Zayıflamak için Suyu Öğün Aralarında mı İçmek Gerekir?

Zayıflamak için suyu yemeklerden önce içmek gerekir. Yemek öncesi içilen su mide kapasitesini dolduracağı için tokluk hissi verecektir ve yenilen yemek miktarını azaltacaktır. Yemek aralarında içilen su ise iştah açabilir. Ayrıca sıvı tüketmeden ya da az miktarda sıvı alarak yediğiniz bir yemekte daha çabuk doyarsınız. Ancak lifli yiyeceklerin, bir miktar sıvıyla tüketilmesi lifin şişerek hacim oluşturmasını ve tokluk hissi vermesini sağlayacağı için bu tip besinlerin sıvı gıdalarla veya suyla birlikte alınmamasında yarar vardır.

Sıcak Ortamlar Zayıflatır mı?

Sauna gibi sıcak ortamlarda terlemeyle kaybedilen, yağ değil sudur. Bu gibi sıcak ortamlar organizmanın toksinlerden arınmasını, kasların gevşemesini, kırgınlığın atılmasını sağlar ama sizi zayıflatmaz.. Mutlaka soğuk suyla yapılan bir duşla tamamlanması gereken sauna seansları, kalp damar, solunum ve dolaşım sistemi hastalıkları olan kişiler için uygun değildir. Ayrıca kilo kaybetme açısından bakacak olursak soğuk, sıcaktan çok daha etkilidir. Örneğin 18 derece suyla yapılacak bir banyo dakikada 7,2 kalori harcamanızı sağlar.

Alkol Şişmanlatır mı?

Bütün alkollü içecekler, hatta içerdiği tannin gibi maddeler sayesinde diğerlerinden daha iyi olduğu iddia edilen şarap bile, az ya da çok oranda kalori içerir. 1 kadeh şarapta 85 kalori varken, 1 kadeh rakıda 335 kalori vardır. Ayrıca alkol alımına bağlı olarak tüketilen diğer besin maddelerinin de (kızarmış patates, cips, mezeler vs.) vücutta gereksiz bir kalori ve yağ deposu olarak kalacağını unutmamak gerekir.

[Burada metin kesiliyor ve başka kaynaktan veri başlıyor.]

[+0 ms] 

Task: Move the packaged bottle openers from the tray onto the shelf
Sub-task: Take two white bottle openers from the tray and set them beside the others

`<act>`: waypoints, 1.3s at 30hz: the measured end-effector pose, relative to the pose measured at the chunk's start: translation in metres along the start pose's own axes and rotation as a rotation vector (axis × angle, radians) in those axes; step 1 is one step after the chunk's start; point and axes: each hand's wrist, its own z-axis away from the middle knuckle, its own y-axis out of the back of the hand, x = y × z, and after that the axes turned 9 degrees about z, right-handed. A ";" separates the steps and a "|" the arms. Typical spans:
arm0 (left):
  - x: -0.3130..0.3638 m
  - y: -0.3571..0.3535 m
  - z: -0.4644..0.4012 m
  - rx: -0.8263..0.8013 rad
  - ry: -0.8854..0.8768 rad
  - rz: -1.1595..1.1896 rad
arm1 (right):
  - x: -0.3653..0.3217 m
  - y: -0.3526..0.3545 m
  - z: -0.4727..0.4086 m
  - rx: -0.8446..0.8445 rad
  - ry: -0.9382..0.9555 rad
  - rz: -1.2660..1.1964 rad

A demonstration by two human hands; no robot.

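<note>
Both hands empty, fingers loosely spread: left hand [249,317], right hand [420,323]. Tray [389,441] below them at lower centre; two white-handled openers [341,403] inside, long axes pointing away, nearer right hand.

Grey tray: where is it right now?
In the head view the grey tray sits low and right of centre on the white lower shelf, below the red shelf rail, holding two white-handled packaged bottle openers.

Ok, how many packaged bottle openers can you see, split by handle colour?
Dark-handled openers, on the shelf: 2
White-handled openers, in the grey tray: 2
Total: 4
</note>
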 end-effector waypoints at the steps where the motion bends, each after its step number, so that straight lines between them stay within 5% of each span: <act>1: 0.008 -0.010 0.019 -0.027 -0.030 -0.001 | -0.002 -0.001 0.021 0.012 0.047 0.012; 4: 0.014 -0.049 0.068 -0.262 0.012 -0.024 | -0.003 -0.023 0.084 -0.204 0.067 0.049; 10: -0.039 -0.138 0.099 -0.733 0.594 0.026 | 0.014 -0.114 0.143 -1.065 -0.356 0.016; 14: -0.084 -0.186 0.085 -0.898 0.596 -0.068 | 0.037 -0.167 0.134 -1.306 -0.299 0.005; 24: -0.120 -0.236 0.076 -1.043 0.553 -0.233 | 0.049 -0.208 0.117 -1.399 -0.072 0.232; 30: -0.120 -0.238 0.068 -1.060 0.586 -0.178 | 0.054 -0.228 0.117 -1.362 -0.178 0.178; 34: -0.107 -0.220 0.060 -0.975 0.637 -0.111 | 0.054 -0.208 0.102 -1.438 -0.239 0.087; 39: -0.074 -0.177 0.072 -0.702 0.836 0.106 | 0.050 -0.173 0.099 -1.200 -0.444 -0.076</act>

Diyet Ürünleri Zayıflatmaya Neden Olur mu?

Diyet ürünleri zayıflamayı sağlamaz, ancak bu ürünlerin zayıflamaya yardımcı oldukları bilinmektedir. Tabii hangi besin maddesinden söz ettiğiniz de önemli.
· Süt, yoğurt, peynir ve et gibi ürünler yağı azaltılarak diyet hale getirilirler.
· Şekerlemeler, çikolatalar, şekerli içecekler şeker yerine tatlandırıcılarla yapılmışlarsa kaloriler azaltılmıştır. Eğer şekerden daha geç emilen sorbitol, fruktoz gibi doğal tatlandırıcılar kullanılmış ise kalorisi normal ürünlerle aynıdır.
· Ekmek grubu ürünler diyet ürün haline getirilirken lif yönünden zenginleştirilmekte ve yağ eklenmemektedir

Yemekten sonra yapılmaması gereken 7 şey

Yemekten sonra yapılmaması gereken 7 şey

Uzmanlar, yemeklerden önce ve sonra yapılması gerekenler gibi yapılmaması gerekenleri de araştırarak ortaya koyuyor. İşte yemeklerden hemen sonra asla yapılmaması gereken 7 kural.

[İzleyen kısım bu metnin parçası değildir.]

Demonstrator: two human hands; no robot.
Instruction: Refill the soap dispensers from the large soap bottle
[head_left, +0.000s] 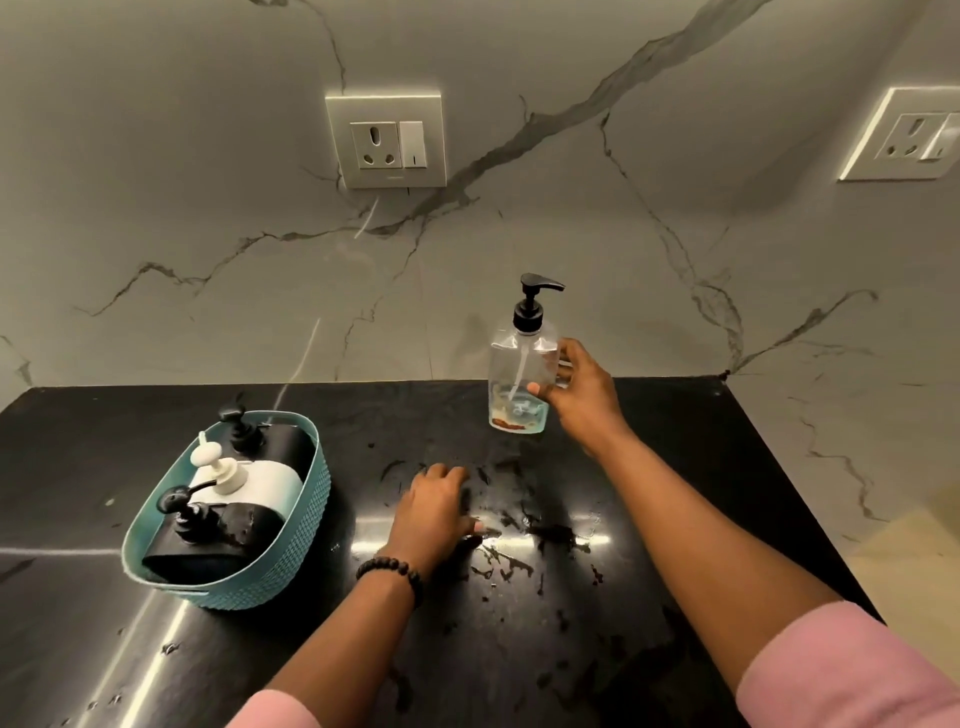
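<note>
A clear plastic soap dispenser (514, 379) with a black pump stands upright at the back of the black countertop (675, 493); a little bluish liquid lies in its bottom. My right hand (579, 392) grips its right side, thumb across the front. My left hand (436, 506) rests flat on the wet counter in the middle, fingers spread, holding nothing. A teal basket (306, 545) at the left holds three dispensers lying on their sides: two black ones (283, 441) (208, 540) and a white one (260, 480) between them. No large soap bottle shows.
Drops and smears of liquid (519, 551) cover the counter around my left hand. A marble wall rises behind, with one socket plate (387, 140) above the basket and another (906, 137) at the right. The counter's right edge drops off beyond my right arm.
</note>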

-Sigara içmeyin: Uzmanlarca yapılan deneyler, yemeklerden hemen sonra içilen bir sigaranın 10 sigaraya eşdeğer olduğunu kanıtlamıştır.(Kanser olma riski daha yüksek.)

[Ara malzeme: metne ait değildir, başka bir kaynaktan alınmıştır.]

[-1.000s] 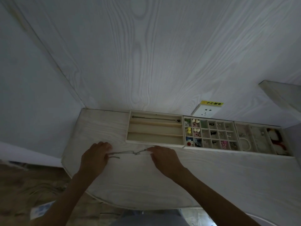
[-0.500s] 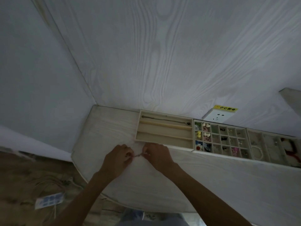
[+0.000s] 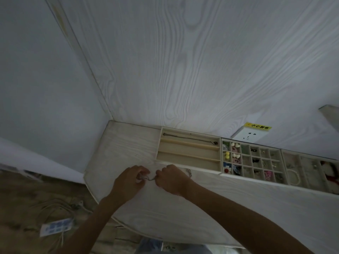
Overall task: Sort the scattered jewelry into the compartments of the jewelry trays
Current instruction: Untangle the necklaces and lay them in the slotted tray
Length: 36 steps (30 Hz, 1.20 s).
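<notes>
Fingers (image 3: 142, 171) of the left hand (image 3: 128, 182) are curled and pinch one end of a thin chain (image 3: 149, 178); fingers of the right hand (image 3: 172, 178) are curled and pinch the other end. Both hands are close together, knuckles nearly meeting, with the chain sagging in a short loop between them. A further bit of chain shows at 3 o'clock of the right hand, on the table (image 3: 183, 217).

Long-slot tray (image 3: 189, 153): at 12 to 1 o'clock of the hands, its near edge just beyond the knuckles. Three lengthwise compartments; the far one holds a necklace (image 3: 189, 138) laid straight.

Grid tray (image 3: 251, 162): touching the first tray on its 3 o'clock side; small pieces in many cells, too small to name.

Third tray (image 3: 310, 173): next again at 3 o'clock, with a pale bracelet and a red item.

All trays sit against the wall. Bare tabletop lies at 9 to 11 o'clock of the hands up to the corner, and at 6 o'clock down to the curved front edge.

Wall socket (image 3: 247, 137): above the grid tray.
</notes>
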Each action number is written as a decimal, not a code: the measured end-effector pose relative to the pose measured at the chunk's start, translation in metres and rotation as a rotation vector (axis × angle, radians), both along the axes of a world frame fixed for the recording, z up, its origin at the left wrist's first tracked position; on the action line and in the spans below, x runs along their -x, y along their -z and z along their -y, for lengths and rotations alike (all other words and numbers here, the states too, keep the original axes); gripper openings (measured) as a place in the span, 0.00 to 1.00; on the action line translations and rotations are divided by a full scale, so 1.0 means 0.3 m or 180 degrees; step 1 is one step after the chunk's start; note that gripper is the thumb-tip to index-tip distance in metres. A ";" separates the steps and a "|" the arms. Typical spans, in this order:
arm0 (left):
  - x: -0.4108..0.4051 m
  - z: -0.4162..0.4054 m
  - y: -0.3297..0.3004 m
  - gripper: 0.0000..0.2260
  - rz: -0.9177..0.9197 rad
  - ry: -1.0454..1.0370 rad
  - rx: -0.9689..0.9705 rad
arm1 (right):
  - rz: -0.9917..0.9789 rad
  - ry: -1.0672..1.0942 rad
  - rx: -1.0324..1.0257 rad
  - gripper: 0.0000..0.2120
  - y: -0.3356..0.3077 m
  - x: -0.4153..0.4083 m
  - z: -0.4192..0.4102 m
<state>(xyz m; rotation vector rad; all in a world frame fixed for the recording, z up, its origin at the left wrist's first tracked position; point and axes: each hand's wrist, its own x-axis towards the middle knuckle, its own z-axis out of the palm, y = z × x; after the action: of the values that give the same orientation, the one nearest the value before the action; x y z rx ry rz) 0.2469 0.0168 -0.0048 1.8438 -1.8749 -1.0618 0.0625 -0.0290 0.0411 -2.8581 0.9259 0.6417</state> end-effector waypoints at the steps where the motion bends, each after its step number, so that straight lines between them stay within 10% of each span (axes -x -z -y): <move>1: -0.009 0.004 0.002 0.15 -0.0074 0.0095 -0.0071 | -0.0059 -0.0139 0.0058 0.12 0.000 -0.004 -0.002; 19: -0.030 0.099 -0.301 0.44 -0.0786 0.1103 -0.1027 | 0.1827 0.1654 -0.1413 0.09 -0.330 0.136 0.021; 36: 0.269 0.309 -0.589 0.03 -0.1145 0.1711 -0.0113 | 0.2997 0.2193 -0.0612 0.02 -0.760 0.348 0.075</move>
<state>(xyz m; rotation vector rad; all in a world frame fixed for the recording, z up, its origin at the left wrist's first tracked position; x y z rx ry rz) 0.1663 -0.0759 0.1720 1.0737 -2.1703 -1.4815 -0.0419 -0.0514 0.2691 -2.0125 1.3642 -0.5885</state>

-Hemen meyve yemeyin: Yemeklerin peşinden yenen meyveler midenin havayla davul gibi şişmesine neden olur.


-Çay içmeyin : Zira çay yaprakları yoğun asit içerir. Bu madde tükettiğimiz gıdalardaki proteinin hazmını zorlaştırıyor.


-Kemerinizi gevşetmeyin: Yemekten sonra kemeri gevşetmek kolaylıkla bağırsak düğümlenmesine ve tıkanmasına neden olur.


-Banyo yapmayın: Banyo yapmak ellerdeki, bacaklardaki ve vücuttaki kan akışını hızlandırır, böylece mide çevresindeki kan miktarı bu durumda azalır. Bu da midemizin sindirim sistemini zayıflatır.


-Yürümeyin: İnsanlar çoğu zaman, yemeklerden sonra 100 adım yürümek 99 yaşına kadar yaşamanızı sağlar derler. Gerçekte bu doğru değildir. Yürümek sindirim siteminin aldığımız gıdalardan besinlerin emilimini engeller.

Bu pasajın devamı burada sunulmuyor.